● **Directions**:
Take the records below and set down exactly the lines from the one with "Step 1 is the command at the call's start" to the one with "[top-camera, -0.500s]", ends included; do not copy the pictures.

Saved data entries
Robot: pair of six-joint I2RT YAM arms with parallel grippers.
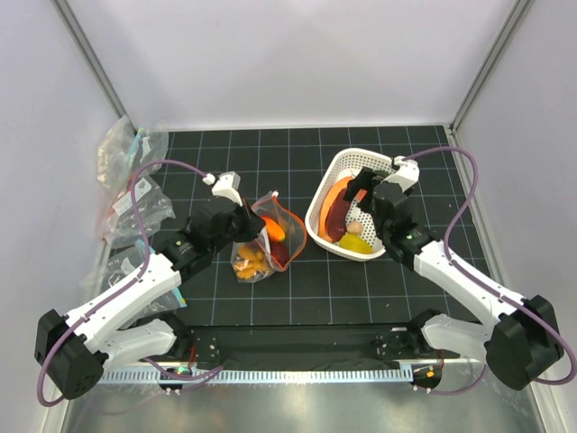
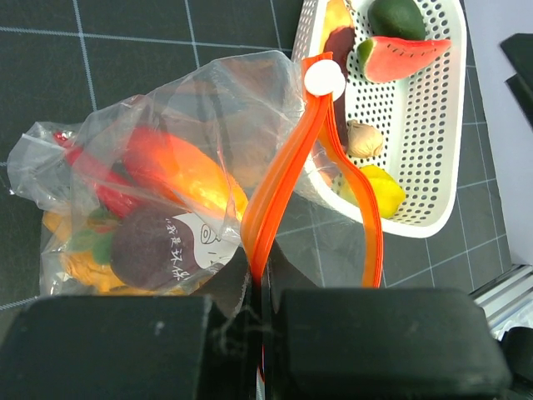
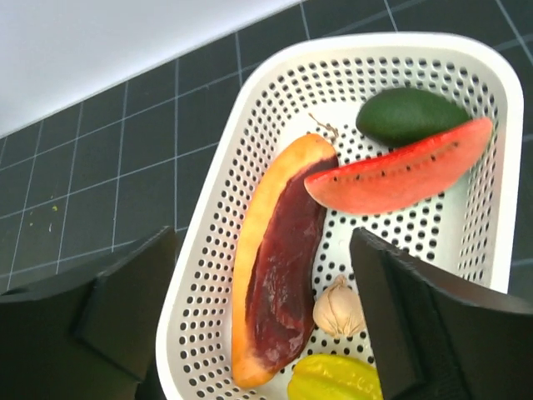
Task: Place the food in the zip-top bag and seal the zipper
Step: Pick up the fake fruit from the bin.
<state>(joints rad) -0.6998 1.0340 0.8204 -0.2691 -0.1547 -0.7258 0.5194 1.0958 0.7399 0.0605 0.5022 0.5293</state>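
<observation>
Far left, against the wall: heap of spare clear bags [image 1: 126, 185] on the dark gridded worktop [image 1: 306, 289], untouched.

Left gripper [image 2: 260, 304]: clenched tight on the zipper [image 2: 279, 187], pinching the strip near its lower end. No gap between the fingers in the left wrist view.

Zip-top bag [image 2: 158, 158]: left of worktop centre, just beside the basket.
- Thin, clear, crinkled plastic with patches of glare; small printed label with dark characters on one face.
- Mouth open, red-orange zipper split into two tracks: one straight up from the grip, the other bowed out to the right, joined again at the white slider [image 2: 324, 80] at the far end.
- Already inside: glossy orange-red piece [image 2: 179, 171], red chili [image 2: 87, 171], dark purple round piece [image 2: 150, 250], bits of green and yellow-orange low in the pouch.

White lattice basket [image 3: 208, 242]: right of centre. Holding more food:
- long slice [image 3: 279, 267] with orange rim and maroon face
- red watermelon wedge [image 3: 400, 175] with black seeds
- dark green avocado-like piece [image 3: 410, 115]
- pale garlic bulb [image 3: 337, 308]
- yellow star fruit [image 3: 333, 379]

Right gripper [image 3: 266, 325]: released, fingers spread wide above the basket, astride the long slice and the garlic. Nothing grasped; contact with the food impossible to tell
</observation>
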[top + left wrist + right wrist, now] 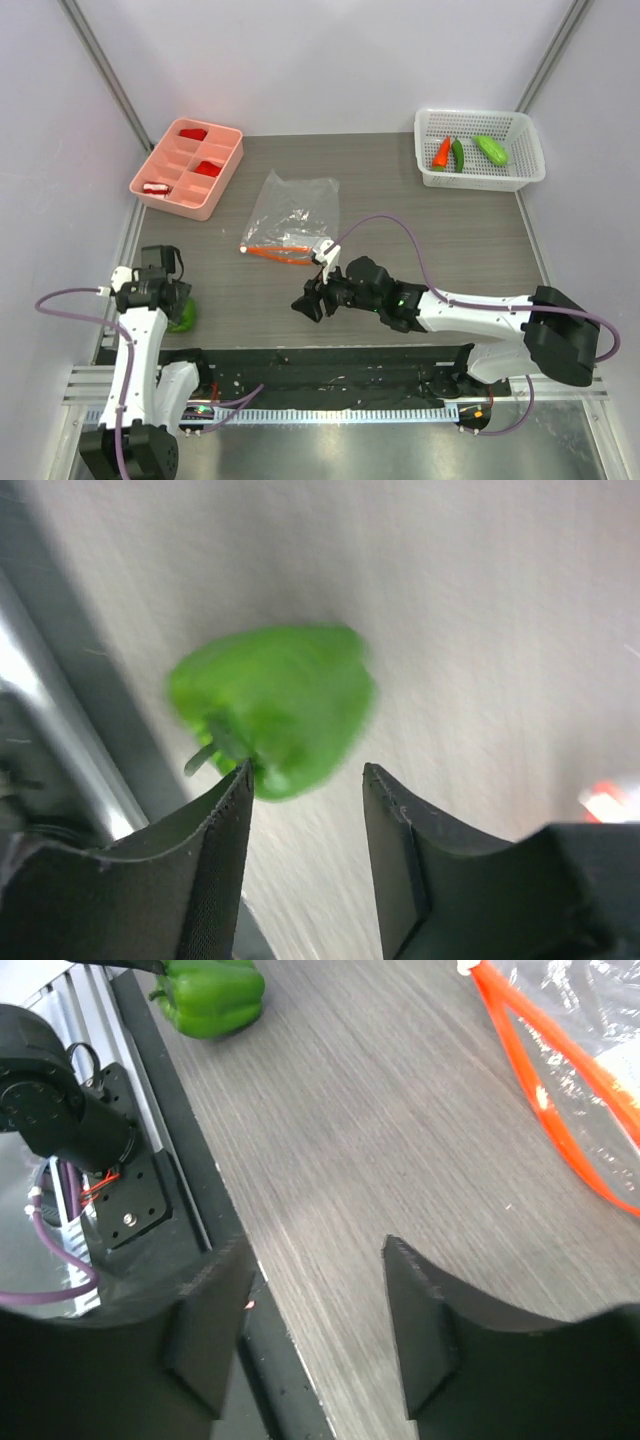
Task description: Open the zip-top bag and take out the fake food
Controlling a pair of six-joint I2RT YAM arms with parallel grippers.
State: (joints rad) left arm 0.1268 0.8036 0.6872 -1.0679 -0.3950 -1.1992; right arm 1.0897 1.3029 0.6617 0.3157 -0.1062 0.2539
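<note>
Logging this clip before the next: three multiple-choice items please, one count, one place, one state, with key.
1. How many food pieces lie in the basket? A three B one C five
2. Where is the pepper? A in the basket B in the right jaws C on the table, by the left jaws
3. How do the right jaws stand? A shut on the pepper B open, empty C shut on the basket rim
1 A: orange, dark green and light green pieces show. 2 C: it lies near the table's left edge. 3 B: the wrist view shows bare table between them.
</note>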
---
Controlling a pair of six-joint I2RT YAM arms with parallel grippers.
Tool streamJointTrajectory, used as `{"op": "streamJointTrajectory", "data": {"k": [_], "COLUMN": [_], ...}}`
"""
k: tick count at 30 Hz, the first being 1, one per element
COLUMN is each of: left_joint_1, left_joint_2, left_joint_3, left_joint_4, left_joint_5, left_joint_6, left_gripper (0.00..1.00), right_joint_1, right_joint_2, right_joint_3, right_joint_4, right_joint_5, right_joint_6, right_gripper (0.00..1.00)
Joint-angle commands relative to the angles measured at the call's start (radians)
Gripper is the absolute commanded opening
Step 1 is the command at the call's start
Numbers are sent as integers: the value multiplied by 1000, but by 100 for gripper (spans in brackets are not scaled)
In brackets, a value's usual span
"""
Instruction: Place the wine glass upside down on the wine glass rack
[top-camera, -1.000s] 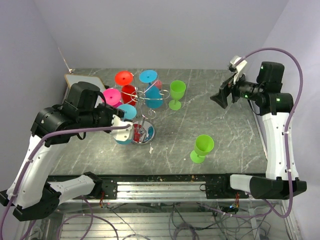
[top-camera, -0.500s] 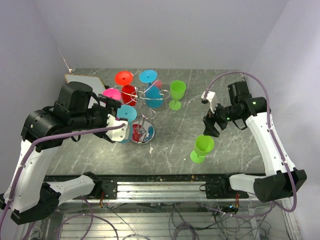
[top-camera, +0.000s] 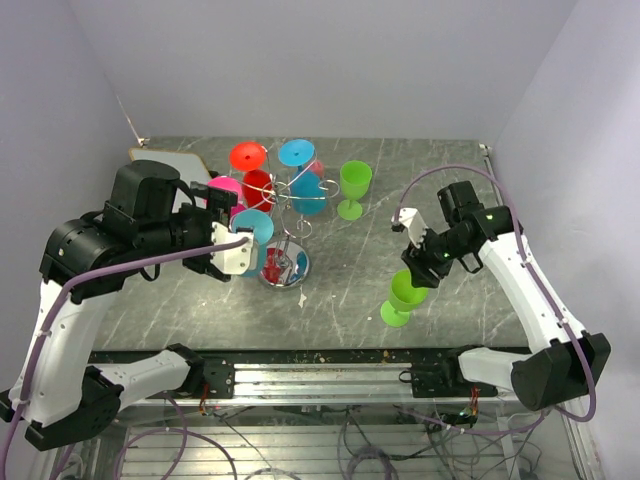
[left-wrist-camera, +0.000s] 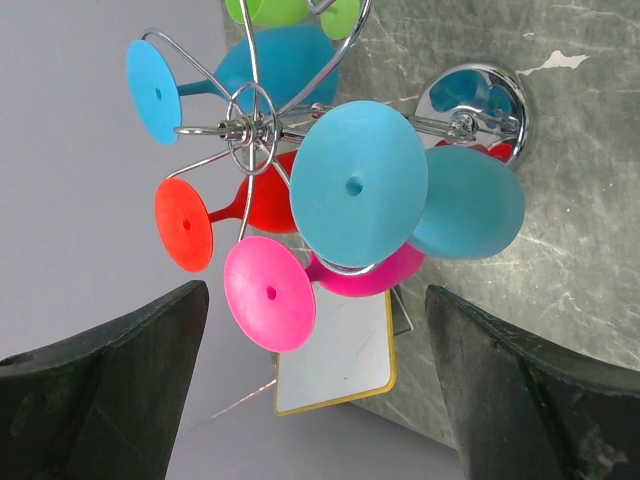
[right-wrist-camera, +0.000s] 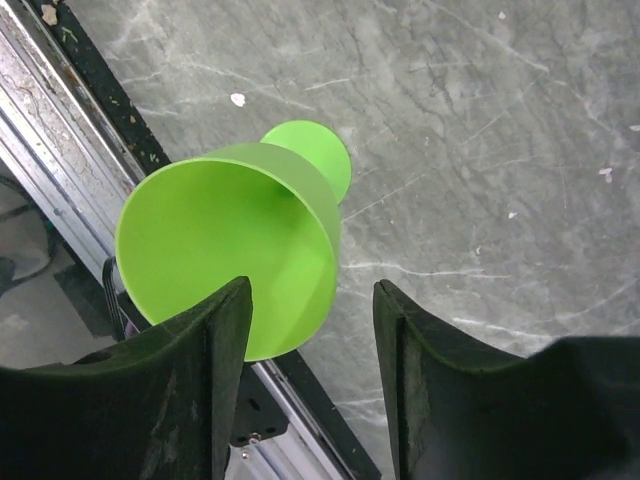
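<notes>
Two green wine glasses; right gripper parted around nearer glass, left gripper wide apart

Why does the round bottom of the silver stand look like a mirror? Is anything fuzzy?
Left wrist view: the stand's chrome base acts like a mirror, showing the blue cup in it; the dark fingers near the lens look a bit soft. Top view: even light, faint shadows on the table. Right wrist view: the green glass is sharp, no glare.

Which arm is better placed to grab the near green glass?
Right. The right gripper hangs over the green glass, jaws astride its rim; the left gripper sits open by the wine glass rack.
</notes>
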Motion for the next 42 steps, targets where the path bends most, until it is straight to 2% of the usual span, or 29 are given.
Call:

● **Answer to the problem**:
Step 1 is the command at the call's start
Numbers are sent as integers: the value multiplied by 1000, but by 100 for gripper (spans in brackets are not scaled)
In brackets, a value's usual span
"""
Instruction: Place the wine glass upside down on the wine glass rack
[top-camera, -1.000s] 
[top-camera, -0.500s] 

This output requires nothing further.